As Figures 1 and 2 show, the Labor Party quickly recovered from the loss of government in 1979, returning to power just three years later. But Premier John Bannon was a Labor leader substantially different from Dunstan. Where Dunstan was charismatic, ostentatious and a zealous reformer, Bannon was cautious, mainstream, and sought incremental change. Where social and cultural transformations were the aim of Dunstan’s Cabinets, Bannon’s governments focused more on careful economic management.[17] Under Bannon, Labor enjoyed considerable successes, seeing the opening of the Olympic Dam mining project, expansion of the defence industry, development of the public transportation system, greater environmental protection, and reforms in the school and criminal justice systems. But the collapse of the government-owned State Bank, one of the largest economic crises in South Australia’s history, brought about the end of Bannon’s premiership and, soon after, a decade in opposition for the Labor Party. Interpretations differ on Bannon’s record in office:[18] critics see a decade of missed opportunities (especially in contrast to Dunstan’s record), while others laud modest reform in much more economically constrained times.

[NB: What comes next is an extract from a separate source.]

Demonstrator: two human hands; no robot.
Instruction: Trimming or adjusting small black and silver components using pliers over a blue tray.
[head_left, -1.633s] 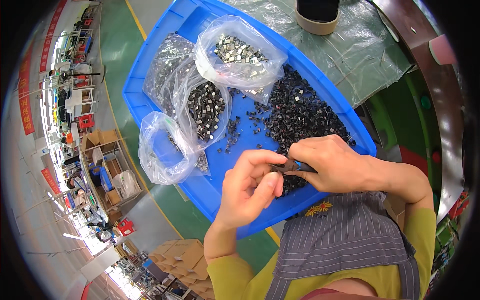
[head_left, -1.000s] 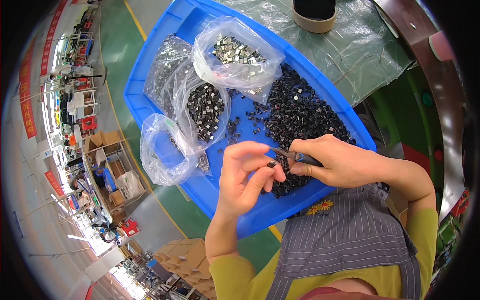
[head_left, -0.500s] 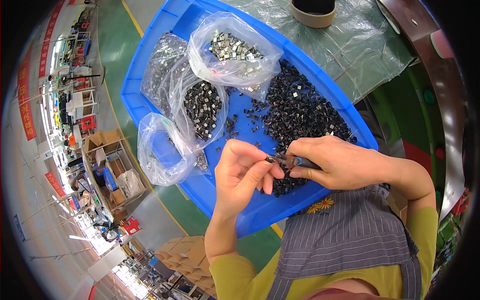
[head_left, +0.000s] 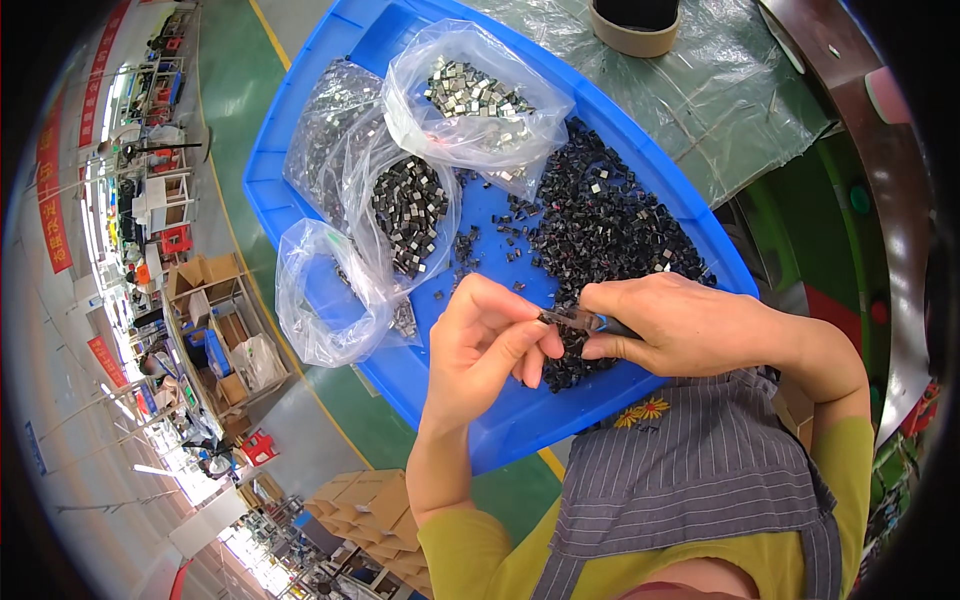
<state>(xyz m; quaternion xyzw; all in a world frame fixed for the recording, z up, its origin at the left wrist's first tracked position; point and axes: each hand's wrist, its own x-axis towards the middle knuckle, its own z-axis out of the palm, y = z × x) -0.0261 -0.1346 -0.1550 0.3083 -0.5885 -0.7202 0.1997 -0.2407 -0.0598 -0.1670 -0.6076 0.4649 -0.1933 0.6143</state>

The Brown/Olsen/Kerin governments (1993–2002)

The Brown–Olsen–Kerin era was the sole period of sustained Liberal Party government since Playford (the Tonkin Liberal government of 1979–82 lasting just a single parliamentary term). In 1993 Dean Brown led the Liberal Party to a landslide victory in an election that saw the peak of the Liberal Party’s electoral support in the postwar period (see Figure 1). The Brown government, however, was beset by factional infighting, slowing the pace of policy reform. This infighting was a continuation of party leadership rivalries between Dean Brown and John Olsen, who represented, respectively, the moderate and conservative groupings within the SA Liberals.[19] By 1996, opinion poll figures of Liberal and Labor support had narrowed, prompting two Liberal backbenchers to shift their support for party leadership from Brown to Olsen, allowing Olsen to make a successful challenge for party leadership.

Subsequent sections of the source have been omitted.